Instructions to follow
Output the entries below exactly, from the first line to the line holding "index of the", both included.

Records provided
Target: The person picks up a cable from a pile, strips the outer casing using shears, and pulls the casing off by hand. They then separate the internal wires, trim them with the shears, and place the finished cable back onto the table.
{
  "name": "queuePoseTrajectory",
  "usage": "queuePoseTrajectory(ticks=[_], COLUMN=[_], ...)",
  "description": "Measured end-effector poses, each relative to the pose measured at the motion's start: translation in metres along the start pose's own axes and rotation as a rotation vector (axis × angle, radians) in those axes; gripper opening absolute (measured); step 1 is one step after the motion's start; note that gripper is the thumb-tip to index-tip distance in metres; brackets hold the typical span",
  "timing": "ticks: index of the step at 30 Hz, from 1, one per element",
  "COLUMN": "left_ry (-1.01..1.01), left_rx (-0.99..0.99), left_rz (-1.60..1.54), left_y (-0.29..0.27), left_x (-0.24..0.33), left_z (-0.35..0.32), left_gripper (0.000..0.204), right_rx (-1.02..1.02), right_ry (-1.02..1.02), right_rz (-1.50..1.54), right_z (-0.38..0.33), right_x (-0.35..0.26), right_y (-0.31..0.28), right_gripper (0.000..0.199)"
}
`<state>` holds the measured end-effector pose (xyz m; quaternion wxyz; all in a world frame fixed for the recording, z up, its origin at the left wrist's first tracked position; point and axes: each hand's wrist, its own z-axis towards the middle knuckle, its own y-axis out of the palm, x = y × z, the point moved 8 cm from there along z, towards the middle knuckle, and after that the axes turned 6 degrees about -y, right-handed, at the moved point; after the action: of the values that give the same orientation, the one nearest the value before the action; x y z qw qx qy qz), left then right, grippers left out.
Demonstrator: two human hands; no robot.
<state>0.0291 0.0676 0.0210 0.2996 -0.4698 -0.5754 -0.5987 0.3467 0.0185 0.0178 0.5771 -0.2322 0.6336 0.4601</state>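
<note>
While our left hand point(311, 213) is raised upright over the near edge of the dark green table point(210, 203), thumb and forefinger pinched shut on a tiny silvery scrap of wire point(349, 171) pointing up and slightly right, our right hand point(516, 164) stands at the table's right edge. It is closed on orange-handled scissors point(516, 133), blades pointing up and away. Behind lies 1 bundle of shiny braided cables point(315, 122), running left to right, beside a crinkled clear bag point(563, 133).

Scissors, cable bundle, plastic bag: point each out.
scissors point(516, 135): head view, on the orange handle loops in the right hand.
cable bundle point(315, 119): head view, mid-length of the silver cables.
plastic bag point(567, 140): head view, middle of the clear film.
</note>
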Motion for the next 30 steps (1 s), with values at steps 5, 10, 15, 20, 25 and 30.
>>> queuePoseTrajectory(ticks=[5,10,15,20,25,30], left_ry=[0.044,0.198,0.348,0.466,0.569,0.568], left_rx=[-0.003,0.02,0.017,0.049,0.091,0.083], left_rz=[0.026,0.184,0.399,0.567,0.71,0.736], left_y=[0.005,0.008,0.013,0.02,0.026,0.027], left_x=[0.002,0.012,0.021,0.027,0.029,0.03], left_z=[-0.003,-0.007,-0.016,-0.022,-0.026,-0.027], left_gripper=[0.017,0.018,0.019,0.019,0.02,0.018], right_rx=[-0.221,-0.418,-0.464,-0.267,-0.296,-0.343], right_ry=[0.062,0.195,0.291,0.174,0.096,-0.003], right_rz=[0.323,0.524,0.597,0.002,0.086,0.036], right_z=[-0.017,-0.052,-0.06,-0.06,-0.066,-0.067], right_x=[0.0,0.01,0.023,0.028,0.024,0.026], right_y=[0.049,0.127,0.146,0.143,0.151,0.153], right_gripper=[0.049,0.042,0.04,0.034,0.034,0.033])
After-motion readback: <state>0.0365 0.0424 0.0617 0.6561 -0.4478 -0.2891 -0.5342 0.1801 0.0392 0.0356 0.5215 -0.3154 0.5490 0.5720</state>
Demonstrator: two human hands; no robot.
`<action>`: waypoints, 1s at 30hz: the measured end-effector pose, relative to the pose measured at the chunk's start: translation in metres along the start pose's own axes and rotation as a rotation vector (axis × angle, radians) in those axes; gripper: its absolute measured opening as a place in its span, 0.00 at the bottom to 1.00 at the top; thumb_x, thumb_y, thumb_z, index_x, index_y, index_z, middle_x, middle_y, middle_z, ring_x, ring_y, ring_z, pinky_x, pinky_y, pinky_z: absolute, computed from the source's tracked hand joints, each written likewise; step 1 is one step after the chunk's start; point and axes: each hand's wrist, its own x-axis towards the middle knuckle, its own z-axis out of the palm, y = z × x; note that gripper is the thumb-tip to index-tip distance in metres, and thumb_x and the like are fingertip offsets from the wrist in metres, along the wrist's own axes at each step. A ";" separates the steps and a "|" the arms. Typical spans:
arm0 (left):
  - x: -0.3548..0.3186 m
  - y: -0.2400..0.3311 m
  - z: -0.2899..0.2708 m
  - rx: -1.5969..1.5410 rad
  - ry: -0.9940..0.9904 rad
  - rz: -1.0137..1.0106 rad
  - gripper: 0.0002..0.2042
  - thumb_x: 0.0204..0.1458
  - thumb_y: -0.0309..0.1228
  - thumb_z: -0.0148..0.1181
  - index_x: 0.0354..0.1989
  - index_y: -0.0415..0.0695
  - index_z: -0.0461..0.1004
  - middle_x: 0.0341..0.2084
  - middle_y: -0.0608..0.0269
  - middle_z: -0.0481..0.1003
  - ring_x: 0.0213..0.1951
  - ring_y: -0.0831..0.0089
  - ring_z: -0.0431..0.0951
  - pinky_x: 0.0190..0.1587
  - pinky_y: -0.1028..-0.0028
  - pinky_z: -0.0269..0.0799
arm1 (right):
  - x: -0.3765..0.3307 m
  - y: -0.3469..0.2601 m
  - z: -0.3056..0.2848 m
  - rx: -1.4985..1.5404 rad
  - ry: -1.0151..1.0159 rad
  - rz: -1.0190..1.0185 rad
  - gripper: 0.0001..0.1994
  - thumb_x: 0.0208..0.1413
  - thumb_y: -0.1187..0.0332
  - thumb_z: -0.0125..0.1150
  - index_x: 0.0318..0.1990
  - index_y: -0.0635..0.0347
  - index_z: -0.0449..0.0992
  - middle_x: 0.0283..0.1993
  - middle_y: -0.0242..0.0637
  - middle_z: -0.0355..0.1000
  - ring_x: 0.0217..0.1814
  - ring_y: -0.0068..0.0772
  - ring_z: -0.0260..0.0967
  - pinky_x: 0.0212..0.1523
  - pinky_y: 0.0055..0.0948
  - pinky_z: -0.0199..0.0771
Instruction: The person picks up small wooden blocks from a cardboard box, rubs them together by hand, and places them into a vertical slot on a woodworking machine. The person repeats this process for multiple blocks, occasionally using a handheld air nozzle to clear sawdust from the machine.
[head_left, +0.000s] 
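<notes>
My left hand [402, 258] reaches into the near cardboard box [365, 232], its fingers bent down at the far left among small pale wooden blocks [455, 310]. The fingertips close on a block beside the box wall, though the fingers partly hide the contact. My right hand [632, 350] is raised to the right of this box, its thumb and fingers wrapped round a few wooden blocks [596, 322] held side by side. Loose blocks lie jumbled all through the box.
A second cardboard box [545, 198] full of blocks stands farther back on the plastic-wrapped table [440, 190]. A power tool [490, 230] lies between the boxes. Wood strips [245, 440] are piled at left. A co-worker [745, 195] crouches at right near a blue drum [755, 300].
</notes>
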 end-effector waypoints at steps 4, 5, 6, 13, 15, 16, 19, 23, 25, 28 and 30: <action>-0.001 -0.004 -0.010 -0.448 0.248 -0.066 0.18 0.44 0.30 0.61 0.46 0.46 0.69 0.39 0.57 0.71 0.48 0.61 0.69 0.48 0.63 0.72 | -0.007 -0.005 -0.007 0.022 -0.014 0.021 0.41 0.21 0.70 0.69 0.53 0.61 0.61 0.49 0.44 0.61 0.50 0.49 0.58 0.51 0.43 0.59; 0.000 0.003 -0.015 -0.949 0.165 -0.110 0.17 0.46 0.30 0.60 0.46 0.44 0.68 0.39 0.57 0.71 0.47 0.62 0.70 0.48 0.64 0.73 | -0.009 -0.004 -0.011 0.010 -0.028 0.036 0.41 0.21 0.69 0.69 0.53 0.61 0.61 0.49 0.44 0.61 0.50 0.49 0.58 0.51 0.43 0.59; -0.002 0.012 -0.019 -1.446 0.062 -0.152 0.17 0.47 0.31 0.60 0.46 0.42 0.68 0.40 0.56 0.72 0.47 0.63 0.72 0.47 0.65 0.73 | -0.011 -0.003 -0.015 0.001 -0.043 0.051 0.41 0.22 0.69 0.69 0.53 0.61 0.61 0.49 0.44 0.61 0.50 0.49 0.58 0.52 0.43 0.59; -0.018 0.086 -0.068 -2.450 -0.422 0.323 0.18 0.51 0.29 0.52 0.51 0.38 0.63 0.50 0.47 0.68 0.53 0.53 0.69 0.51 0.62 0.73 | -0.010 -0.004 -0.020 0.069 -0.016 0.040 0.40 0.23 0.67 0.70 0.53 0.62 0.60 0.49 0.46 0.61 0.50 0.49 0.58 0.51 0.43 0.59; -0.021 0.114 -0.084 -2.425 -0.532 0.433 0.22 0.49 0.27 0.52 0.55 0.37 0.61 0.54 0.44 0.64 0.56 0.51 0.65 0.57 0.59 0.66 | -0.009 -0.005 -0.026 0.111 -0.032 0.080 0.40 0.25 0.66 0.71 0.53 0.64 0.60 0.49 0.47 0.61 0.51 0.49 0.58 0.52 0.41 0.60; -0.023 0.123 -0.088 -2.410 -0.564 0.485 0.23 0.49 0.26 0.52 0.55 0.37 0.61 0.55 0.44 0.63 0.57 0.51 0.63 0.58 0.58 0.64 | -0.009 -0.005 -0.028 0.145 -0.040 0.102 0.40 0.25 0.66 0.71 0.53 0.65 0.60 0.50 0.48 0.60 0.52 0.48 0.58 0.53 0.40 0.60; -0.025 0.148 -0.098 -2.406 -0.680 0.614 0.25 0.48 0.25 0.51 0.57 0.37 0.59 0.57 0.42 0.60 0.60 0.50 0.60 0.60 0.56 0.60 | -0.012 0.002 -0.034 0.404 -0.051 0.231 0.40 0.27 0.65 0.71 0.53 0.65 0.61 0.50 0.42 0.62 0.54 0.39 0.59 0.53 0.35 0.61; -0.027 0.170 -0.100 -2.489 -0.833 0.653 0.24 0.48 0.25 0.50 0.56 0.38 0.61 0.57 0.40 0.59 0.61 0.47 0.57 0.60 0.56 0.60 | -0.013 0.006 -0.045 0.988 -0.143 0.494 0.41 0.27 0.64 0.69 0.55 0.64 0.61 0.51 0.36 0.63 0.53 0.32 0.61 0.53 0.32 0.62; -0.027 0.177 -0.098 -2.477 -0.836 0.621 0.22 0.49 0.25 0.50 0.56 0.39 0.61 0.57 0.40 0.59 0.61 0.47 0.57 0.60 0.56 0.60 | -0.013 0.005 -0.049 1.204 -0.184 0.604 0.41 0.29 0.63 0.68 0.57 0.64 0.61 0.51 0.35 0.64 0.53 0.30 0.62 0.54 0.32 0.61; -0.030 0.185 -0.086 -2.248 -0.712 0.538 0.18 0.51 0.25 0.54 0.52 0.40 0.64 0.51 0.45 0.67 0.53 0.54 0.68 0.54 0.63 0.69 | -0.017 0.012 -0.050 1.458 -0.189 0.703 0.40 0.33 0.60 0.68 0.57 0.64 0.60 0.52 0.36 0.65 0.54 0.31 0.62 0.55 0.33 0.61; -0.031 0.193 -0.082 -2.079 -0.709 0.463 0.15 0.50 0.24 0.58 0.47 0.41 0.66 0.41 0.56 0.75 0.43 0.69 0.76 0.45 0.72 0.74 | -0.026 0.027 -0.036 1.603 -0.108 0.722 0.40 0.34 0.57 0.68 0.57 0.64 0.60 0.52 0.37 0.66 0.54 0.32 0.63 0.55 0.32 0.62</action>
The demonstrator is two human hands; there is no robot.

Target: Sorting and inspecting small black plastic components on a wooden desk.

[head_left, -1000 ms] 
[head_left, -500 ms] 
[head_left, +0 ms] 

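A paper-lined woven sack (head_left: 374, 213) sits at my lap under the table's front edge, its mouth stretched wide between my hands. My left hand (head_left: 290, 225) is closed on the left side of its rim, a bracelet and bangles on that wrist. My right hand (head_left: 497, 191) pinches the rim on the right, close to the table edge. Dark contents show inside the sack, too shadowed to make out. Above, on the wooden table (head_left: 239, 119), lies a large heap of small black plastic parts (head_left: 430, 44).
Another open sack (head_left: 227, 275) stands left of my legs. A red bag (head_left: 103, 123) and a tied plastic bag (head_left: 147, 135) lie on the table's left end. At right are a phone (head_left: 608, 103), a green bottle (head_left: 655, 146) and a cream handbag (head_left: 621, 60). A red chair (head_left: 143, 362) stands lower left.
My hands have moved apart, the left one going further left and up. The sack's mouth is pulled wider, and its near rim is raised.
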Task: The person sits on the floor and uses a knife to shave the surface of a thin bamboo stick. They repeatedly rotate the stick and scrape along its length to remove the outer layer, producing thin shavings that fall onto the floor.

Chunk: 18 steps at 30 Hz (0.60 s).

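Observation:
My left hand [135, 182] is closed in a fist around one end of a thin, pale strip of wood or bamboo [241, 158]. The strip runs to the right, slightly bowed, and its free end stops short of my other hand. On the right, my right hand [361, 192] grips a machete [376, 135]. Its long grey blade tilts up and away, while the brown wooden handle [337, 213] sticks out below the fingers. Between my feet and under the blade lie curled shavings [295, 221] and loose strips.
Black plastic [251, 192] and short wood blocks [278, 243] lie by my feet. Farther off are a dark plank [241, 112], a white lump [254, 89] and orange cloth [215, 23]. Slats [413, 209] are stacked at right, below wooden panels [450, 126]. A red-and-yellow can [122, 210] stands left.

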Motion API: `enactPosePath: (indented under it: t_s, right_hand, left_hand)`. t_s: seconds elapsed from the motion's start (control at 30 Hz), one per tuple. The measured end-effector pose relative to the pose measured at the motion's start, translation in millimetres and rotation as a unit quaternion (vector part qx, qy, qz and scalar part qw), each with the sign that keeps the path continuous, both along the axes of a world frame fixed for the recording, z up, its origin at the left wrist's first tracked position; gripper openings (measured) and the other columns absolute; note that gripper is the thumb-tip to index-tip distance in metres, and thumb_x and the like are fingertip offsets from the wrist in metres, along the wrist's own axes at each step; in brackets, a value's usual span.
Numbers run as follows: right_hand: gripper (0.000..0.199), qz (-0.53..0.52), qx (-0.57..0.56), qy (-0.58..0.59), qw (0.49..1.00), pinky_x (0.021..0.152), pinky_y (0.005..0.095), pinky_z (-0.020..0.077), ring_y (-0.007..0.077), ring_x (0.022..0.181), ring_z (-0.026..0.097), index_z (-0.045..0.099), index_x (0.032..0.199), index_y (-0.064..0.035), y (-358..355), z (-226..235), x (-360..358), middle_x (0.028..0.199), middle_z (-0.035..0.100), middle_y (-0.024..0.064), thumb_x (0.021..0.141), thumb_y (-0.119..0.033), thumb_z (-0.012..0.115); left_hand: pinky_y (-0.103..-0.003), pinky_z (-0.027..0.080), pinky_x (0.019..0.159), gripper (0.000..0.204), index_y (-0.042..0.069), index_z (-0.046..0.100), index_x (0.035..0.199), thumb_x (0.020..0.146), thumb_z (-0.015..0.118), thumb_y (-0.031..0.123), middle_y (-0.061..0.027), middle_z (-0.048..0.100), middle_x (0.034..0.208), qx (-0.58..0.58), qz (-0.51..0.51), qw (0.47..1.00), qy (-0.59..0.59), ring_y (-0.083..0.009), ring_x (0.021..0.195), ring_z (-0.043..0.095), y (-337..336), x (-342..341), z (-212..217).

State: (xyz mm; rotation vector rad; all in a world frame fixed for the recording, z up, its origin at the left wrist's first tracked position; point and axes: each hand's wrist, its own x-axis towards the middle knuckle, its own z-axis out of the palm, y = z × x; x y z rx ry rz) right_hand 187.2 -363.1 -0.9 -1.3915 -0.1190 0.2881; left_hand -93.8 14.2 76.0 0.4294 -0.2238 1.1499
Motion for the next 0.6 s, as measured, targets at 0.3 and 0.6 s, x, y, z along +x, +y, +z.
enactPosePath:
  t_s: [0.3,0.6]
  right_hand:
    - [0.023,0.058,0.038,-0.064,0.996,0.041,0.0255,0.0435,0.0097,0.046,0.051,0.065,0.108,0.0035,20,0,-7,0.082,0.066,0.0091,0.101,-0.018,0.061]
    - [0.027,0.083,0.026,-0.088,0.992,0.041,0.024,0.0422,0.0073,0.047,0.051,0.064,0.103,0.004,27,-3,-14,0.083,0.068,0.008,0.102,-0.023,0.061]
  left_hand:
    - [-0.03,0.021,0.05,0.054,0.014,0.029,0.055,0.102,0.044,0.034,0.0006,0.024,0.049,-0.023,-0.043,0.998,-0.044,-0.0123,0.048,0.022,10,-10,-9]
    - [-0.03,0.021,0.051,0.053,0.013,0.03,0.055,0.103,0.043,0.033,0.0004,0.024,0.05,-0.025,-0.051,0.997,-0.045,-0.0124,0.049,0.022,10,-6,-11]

Result of this exercise
Target: The person picks up a cable from a pile, strips the outer casing using shears, and pulls the casing off by hand. They then separate the internal wires, trim them with the shears, and place the finished cable back onto the table.
{
  "name": "queuePoseTrajectory",
  "usage": "queuePoseTrajectory(ticks=[_], COLUMN=[_], ...)",
  "description": "Measured end-effector poses, each relative to the pose measured at the motion's start: translation in metres along the start pose's own axes and rotation as a rotation vector (axis × angle, radians) in those axes; gripper opening absolute (measured); step 1 is one step after the motion's start; note that gripper is the thumb-tip to index-tip distance in metres; brackets hold the typical span",
  "timing": "ticks: index of the step at 30 Hz, from 1, one per element",

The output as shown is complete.